**Work order**:
Would you transcribe the listing exactly as it stands, minus any images?

---*---

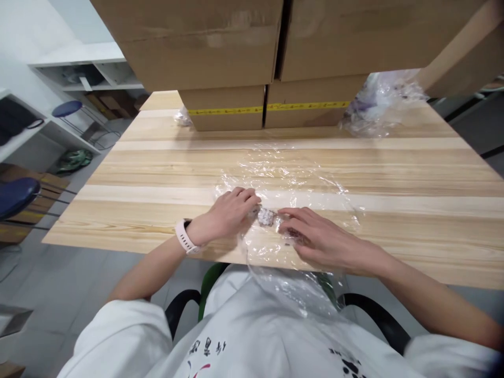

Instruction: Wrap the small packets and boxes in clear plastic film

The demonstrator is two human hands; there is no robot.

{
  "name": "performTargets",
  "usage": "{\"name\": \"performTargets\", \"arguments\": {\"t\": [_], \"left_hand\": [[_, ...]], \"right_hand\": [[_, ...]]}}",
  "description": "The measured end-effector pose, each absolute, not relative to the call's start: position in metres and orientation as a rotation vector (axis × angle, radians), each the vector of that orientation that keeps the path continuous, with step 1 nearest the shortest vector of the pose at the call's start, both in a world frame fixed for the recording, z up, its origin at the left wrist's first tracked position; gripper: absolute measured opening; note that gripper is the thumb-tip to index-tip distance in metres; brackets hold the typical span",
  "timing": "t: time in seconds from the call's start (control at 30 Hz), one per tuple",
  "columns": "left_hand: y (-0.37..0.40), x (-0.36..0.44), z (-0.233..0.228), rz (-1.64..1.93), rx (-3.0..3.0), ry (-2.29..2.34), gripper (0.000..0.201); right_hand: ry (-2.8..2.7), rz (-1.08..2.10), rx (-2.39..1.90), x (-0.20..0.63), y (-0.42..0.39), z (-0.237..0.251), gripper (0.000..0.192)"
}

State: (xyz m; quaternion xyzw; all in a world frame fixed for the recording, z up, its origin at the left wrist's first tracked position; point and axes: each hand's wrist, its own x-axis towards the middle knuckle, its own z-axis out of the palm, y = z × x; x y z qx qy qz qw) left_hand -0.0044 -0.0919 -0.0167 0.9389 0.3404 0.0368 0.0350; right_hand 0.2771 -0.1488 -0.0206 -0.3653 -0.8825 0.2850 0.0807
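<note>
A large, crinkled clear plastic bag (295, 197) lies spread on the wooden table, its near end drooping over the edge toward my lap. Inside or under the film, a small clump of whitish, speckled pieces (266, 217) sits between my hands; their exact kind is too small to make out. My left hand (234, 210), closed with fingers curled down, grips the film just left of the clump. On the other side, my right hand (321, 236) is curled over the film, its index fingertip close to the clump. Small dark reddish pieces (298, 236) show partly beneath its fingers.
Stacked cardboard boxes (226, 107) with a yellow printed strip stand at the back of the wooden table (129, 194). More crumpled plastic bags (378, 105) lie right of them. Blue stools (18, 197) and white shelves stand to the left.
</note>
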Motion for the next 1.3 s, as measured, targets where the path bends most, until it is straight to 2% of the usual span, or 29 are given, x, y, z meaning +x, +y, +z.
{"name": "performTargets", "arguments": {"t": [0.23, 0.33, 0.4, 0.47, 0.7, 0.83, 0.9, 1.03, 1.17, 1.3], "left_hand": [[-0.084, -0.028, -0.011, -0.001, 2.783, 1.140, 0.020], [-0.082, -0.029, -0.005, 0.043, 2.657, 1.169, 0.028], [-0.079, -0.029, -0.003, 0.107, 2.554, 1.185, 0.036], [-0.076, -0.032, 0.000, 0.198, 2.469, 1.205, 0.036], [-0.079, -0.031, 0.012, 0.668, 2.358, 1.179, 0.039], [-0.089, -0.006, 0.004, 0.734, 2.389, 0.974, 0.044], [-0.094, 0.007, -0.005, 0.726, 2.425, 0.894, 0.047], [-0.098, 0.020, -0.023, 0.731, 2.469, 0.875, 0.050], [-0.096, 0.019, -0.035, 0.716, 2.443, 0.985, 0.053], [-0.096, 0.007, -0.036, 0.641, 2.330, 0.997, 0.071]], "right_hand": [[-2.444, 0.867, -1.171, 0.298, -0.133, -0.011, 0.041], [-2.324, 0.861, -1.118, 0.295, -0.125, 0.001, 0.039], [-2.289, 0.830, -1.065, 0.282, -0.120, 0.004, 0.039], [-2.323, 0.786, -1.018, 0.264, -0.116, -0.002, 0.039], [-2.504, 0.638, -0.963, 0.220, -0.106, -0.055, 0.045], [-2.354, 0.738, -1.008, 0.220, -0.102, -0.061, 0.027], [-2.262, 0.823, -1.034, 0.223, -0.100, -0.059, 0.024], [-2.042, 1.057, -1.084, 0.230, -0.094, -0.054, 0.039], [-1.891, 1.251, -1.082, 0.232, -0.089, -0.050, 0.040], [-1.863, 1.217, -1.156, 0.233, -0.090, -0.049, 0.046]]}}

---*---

**Answer below**:
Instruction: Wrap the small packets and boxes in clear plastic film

The demonstrator is two human hands; there is no robot.

{
  "name": "performTargets",
  "usage": "{\"name\": \"performTargets\", \"arguments\": {\"t\": [_], \"left_hand\": [[_, ...]], \"right_hand\": [[_, ...]]}}",
  "description": "The measured end-effector pose, each absolute, not relative to the call's start: position in metres and orientation as a rotation vector (axis × angle, radians), each the vector of that orientation that keeps the path continuous, with step 1 nearest the shortest vector of the pose at the call's start, both in a world frame fixed for the recording, z up, its origin at the left wrist's first tracked position; gripper: absolute measured opening; note that gripper is the thumb-tip to index-tip distance in metres; brackets hold the typical span",
  "timing": "t: time in seconds from the call's start (control at 30 Hz), one per tuple",
  "columns": "left_hand: y (-0.37..0.40), x (-0.36..0.44), z (-0.233..0.228), rz (-1.64..1.93), rx (-3.0..3.0), ry (-2.29..2.34), gripper (0.000..0.201); right_hand: ry (-2.8..2.7), rz (-1.08..2.10), rx (-2.39..1.90), x (-0.20..0.63), y (-0.42..0.39), z (-0.237..0.251), gripper (0.000..0.192)"
}

State: (xyz m; quaternion xyzw; all in a world frame fixed for the recording, z up, its origin at the left wrist's first tracked position; point and axes: each hand's wrist, its own x-axis towards the middle knuckle, its own z-axis out of the palm, y = z × x; x y z qx qy qz qw) left_hand -0.0044 -0.0919 -0.0167 0.9389 0.3404 0.0368 0.0350; right_hand 0.2771 -0.1488 -0.0206 -0.3653 -0.8825 0.2850 0.0807
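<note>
A large, crinkled clear plastic bag (295, 197) lies spread on the wooden table, its near end drooping over the edge toward my lap. Inside or under the film, a small clump of whitish, speckled pieces (266, 217) sits between my hands; their exact kind is too small to make out. My left hand (234, 210), closed with fingers curled down, grips the film just left of the clump. On the other side, my right hand (321, 236) is curled over the film, its index fingertip close to the clump. Small dark reddish pieces (298, 236) show partly beneath its fingers.
Stacked cardboard boxes (226, 107) with a yellow printed strip stand at the back of the wooden table (129, 194). More crumpled plastic bags (378, 105) lie right of them. Blue stools (18, 197) and white shelves stand to the left.
</note>
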Motion for the next 1.3 s, as measured, targets where the path bends most, until it is straight to 2% of the usual span, or 29 are given, x, y, z meaning +x, +y, +z.
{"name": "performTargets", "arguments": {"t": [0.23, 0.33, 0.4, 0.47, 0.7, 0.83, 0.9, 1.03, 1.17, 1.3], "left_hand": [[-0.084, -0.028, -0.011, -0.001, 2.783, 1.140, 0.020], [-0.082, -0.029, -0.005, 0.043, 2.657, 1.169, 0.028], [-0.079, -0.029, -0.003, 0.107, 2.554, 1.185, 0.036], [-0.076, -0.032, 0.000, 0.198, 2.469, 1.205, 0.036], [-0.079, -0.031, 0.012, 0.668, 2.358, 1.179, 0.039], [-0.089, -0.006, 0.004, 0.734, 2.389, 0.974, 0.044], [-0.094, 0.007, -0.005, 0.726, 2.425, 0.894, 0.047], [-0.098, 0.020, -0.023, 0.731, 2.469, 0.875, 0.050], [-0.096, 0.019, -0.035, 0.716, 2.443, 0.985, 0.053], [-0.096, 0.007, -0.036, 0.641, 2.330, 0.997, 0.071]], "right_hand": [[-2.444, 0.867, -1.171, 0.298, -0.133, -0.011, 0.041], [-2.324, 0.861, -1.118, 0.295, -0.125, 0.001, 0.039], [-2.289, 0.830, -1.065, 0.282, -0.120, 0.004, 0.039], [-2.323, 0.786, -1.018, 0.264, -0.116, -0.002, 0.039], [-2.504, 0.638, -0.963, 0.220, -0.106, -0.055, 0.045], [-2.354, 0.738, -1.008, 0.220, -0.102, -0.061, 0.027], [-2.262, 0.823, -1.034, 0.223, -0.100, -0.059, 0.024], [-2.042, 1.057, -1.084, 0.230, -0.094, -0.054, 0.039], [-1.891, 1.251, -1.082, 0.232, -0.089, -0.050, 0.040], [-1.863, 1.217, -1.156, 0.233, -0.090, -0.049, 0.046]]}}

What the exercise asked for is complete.